Work to be completed:
Below are entries with pictures in them. Output exactly the lines starting at the line with "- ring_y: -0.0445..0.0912" and ending at the line with "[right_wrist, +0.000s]", both included, but not the pictures.

━━━ Source data ━━━

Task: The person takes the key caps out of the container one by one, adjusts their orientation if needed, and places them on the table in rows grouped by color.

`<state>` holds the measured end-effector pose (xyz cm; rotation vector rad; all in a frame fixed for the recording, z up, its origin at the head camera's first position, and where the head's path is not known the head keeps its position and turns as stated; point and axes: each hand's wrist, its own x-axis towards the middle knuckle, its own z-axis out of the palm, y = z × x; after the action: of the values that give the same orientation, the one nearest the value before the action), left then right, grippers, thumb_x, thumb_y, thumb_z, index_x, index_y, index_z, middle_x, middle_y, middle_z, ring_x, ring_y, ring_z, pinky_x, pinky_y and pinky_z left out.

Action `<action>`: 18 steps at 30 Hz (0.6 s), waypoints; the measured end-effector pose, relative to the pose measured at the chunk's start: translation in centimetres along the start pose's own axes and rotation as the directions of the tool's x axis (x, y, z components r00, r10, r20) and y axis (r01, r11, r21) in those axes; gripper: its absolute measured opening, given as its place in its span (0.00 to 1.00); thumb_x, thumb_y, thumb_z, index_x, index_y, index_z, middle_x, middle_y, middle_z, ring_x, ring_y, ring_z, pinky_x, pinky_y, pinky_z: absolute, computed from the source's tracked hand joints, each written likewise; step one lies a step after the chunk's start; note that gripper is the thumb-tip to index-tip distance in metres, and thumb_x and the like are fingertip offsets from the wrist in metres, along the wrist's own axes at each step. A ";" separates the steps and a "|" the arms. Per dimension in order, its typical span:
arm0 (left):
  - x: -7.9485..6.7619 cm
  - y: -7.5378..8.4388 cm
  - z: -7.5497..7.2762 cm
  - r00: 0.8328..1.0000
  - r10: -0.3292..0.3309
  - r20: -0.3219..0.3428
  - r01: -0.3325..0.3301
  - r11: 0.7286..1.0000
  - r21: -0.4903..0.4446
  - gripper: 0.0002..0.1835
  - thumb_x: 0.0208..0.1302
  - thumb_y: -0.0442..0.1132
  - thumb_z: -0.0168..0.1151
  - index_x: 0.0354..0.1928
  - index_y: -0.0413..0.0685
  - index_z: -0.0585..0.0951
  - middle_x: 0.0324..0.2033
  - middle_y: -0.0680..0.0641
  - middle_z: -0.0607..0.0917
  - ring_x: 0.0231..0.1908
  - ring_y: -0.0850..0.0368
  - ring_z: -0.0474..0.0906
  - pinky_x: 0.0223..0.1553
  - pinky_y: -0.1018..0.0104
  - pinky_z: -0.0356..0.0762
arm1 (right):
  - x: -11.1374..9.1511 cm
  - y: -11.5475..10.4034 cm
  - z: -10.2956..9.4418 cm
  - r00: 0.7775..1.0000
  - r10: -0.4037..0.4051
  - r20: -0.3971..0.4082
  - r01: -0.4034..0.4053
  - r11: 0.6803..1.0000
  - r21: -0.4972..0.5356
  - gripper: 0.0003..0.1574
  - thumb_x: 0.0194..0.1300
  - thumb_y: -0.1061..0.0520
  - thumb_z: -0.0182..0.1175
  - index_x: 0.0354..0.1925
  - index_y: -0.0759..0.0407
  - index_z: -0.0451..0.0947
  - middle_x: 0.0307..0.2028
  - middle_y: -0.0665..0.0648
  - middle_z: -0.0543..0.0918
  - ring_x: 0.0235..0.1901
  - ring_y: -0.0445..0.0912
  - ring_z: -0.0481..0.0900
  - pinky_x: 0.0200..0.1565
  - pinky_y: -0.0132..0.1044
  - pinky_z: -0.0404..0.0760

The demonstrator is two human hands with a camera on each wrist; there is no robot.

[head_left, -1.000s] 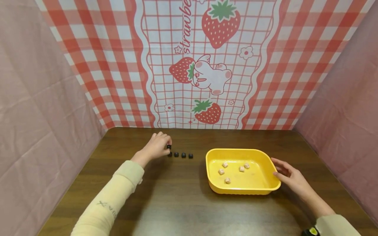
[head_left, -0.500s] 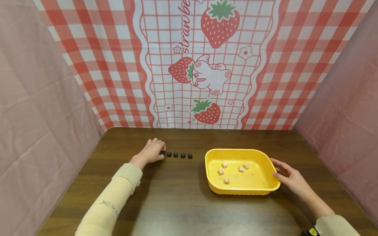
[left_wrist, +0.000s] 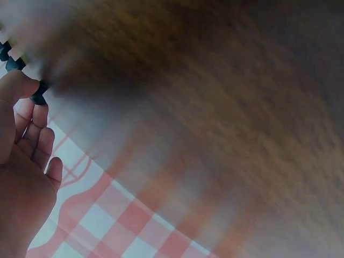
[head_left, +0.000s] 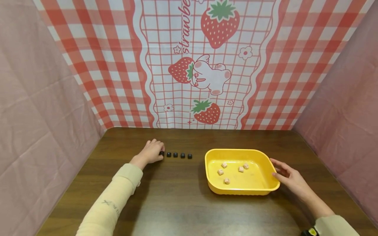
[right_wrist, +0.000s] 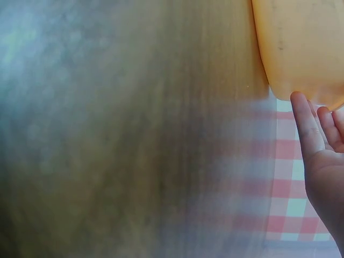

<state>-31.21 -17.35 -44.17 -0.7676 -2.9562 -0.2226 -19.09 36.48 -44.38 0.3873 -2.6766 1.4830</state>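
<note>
My left hand is at the left end of a row of small black blocks on the table. Its thumb and fingertips pinch the leftmost black block, right in line with the others. From the left wrist, that block shows dark between thumb and forefinger, while the other fingers curl loosely below. My right hand touches the right end of a yellow tray, thumb straight against its outer wall, as the right wrist view also shows. Several small pale pink cubes lie scattered inside the tray.
The dark wooden table meets a red-and-white checked strawberry cloth at the back. Pink cloth walls stand on both sides. The tray sits right of the black row, a gap of bare wood between them.
My left hand has brought the black block left and down from above the row to its left end, where it now sits in line. The right hand and tray have stayed put.
</note>
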 end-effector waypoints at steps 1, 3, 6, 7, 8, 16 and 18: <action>0.0 0.0 0.0 1.000 0.000 0.001 0.000 1.000 -0.001 0.11 0.50 0.39 0.67 0.34 0.49 0.76 0.33 0.50 0.77 0.39 0.51 0.67 0.43 0.54 0.61 | 0.0 0.0 0.0 1.000 -0.001 -0.001 0.001 1.000 -0.002 0.35 0.66 0.60 0.56 0.67 0.68 0.59 0.51 0.30 0.71 0.45 0.23 0.73 0.37 0.27 0.79; 0.0 -0.1 -0.2 1.000 0.001 0.001 -0.001 1.000 -0.002 0.11 0.50 0.40 0.67 0.35 0.50 0.76 0.34 0.51 0.77 0.39 0.51 0.67 0.43 0.54 0.61 | 0.0 0.0 0.0 1.000 0.000 -0.001 0.000 1.000 -0.004 0.35 0.66 0.59 0.56 0.67 0.68 0.59 0.51 0.31 0.71 0.46 0.24 0.73 0.37 0.27 0.79; -0.1 -0.2 -0.6 1.000 0.003 -0.008 -0.003 1.000 -0.007 0.12 0.50 0.40 0.68 0.36 0.49 0.76 0.33 0.51 0.77 0.39 0.51 0.67 0.43 0.54 0.61 | 0.0 0.0 0.0 1.000 0.002 0.006 -0.002 1.000 -0.002 0.35 0.66 0.59 0.56 0.67 0.68 0.59 0.52 0.31 0.71 0.46 0.23 0.73 0.38 0.27 0.79; -0.1 -0.1 -0.8 1.000 0.007 -0.016 -0.008 1.000 -0.008 0.13 0.49 0.40 0.69 0.36 0.49 0.76 0.33 0.51 0.77 0.39 0.51 0.67 0.43 0.54 0.61 | 0.0 0.0 0.0 1.000 0.003 0.005 -0.003 1.000 -0.002 0.35 0.66 0.59 0.56 0.67 0.68 0.59 0.52 0.31 0.71 0.46 0.23 0.73 0.38 0.27 0.79; 0.0 -0.1 -1.0 1.000 0.011 -0.024 -0.011 1.000 -0.011 0.13 0.49 0.40 0.69 0.36 0.49 0.76 0.33 0.51 0.77 0.39 0.51 0.68 0.43 0.55 0.61 | 0.0 0.0 0.0 1.000 0.003 0.005 -0.003 1.000 -0.001 0.35 0.66 0.59 0.56 0.67 0.69 0.59 0.51 0.31 0.71 0.46 0.23 0.73 0.38 0.27 0.79; 0.7 1.4 -3.4 0.995 0.044 -0.091 -0.046 0.999 -0.020 0.15 0.48 0.38 0.67 0.39 0.46 0.76 0.36 0.49 0.77 0.41 0.51 0.68 0.45 0.55 0.62 | 0.0 -0.1 0.0 1.000 0.002 0.002 -0.002 1.000 -0.007 0.35 0.66 0.59 0.57 0.67 0.69 0.59 0.50 0.28 0.71 0.45 0.24 0.74 0.38 0.27 0.78; 0.9 2.0 -3.9 0.994 0.055 -0.095 -0.058 0.998 -0.027 0.16 0.48 0.38 0.66 0.40 0.45 0.77 0.36 0.48 0.78 0.40 0.51 0.68 0.44 0.55 0.62 | 0.0 -0.1 0.0 1.000 0.006 0.002 -0.006 1.000 -0.005 0.35 0.66 0.59 0.57 0.67 0.69 0.59 0.50 0.28 0.71 0.45 0.24 0.74 0.37 0.27 0.79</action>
<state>-30.84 -15.81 -39.97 -0.8196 -2.8451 -0.2913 -19.02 36.41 -44.27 0.3814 -2.6846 1.4776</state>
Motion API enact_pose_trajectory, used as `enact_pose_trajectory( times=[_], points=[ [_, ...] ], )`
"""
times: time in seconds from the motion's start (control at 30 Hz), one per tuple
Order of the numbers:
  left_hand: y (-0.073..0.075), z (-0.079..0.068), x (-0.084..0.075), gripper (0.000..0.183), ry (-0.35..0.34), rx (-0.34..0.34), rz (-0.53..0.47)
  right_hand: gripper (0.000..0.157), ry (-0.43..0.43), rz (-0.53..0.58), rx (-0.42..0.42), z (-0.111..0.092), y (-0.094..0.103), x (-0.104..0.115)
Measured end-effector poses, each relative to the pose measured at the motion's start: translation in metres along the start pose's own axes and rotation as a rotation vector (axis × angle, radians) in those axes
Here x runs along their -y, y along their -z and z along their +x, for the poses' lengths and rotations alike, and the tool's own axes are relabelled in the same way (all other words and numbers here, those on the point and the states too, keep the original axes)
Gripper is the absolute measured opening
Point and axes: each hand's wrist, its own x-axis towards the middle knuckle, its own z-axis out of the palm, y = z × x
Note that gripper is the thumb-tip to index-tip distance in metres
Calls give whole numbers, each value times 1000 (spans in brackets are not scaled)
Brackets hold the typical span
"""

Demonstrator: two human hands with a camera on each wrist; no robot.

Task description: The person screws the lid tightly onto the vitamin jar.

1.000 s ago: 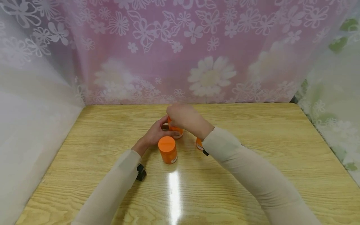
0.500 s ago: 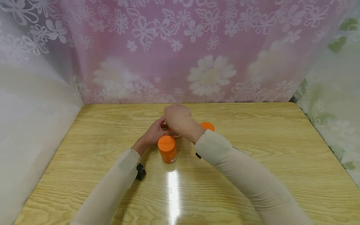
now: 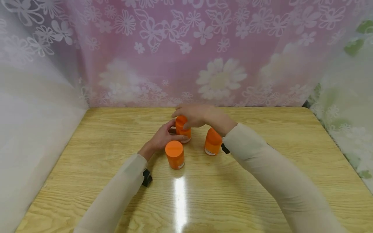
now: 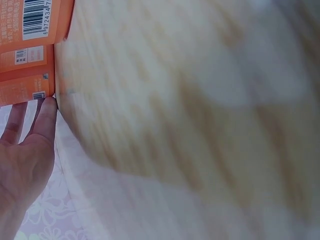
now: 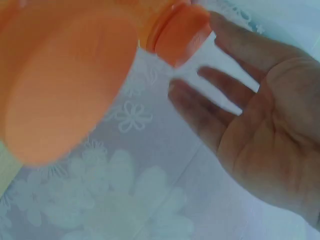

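Note:
An orange lidded jar (image 3: 186,133) stands at the back of the group, and my left hand (image 3: 161,138) grips its lower body between thumb and fingers. In the left wrist view, the fingers of that hand (image 4: 27,155) reach behind the jars. My right hand (image 3: 196,115) is at the same jar's orange lid (image 5: 182,35). The right wrist view shows its fingers spread and loosely straight, with the thumb tip right at the lid's edge. A second orange jar (image 3: 175,160) stands upright just in front of my left hand, its printed barcode label (image 4: 36,17) showing in the left wrist view.
A third orange jar (image 3: 212,144) stands to the right, under my right wrist, which partly covers it; its lid (image 5: 70,90) looms large and blurred in the right wrist view. All stand on a wood-grain table (image 3: 247,200) with flowered curtains (image 3: 157,64) behind and at the sides.
My right hand's fingers have spread from a closed grasp over the lid, and its wrist has swung right, uncovering the lid and more of the right jar. My left hand has stayed put.

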Motion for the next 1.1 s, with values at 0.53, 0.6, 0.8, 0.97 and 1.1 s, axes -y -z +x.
enact_pose_trajectory(
  times=[0.53, 0.6, 0.8, 0.97, 1.1],
  points=[
    [-4, 5, 16, 60, -36, -48, 20, 47, 42, -42, -7, 2, -5, -4],
    [-3, 4, 16, 60, -40, -47, 11, 46, 50, -55, -12, 3, -6, -3],
    [-5, 4, 15, 58, -27, -71, 22, 40, 50, -91, -31, 2, -9, 0],
    [-6, 4, 17, 55, -41, -83, 32, 40, 6, -82, -38, 3, -12, 3],
    [-7, 4, 18, 53, -66, -96, 21, 35, -29, -80, -78, 3, -15, 8]
  ],
)
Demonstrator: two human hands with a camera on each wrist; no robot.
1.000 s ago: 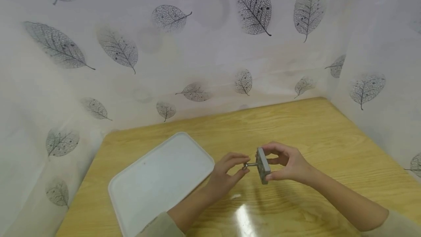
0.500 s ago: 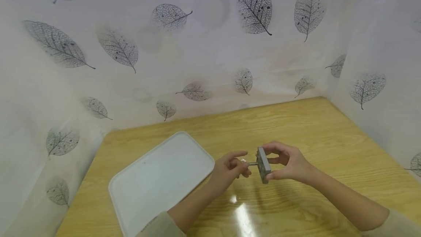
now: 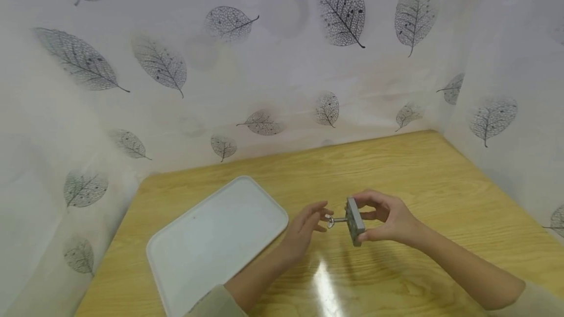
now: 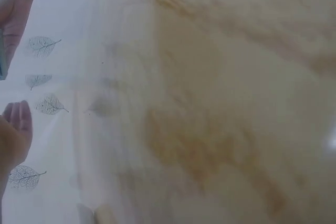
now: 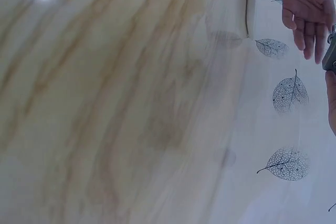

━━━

Solution for this exercise:
  - ring_y: -0.0445..0.0912
  - ring_z: -0.0481..0.0900
  - pinky_x: 0.0200..0.1565
  - pinky_y: -0.0132..0.1044
  - pinky_z: -0.0404..0.0760

The demonstrator is two human hands with a camera on each wrist; there is no robot.

[head_left, -1.000s] 
[head_left, -0.500s] 
[left_wrist, +0.000s] 
[head_left, +0.000s] 
[right_wrist, +0.000s] 

Nothing else is required to finish the exercise.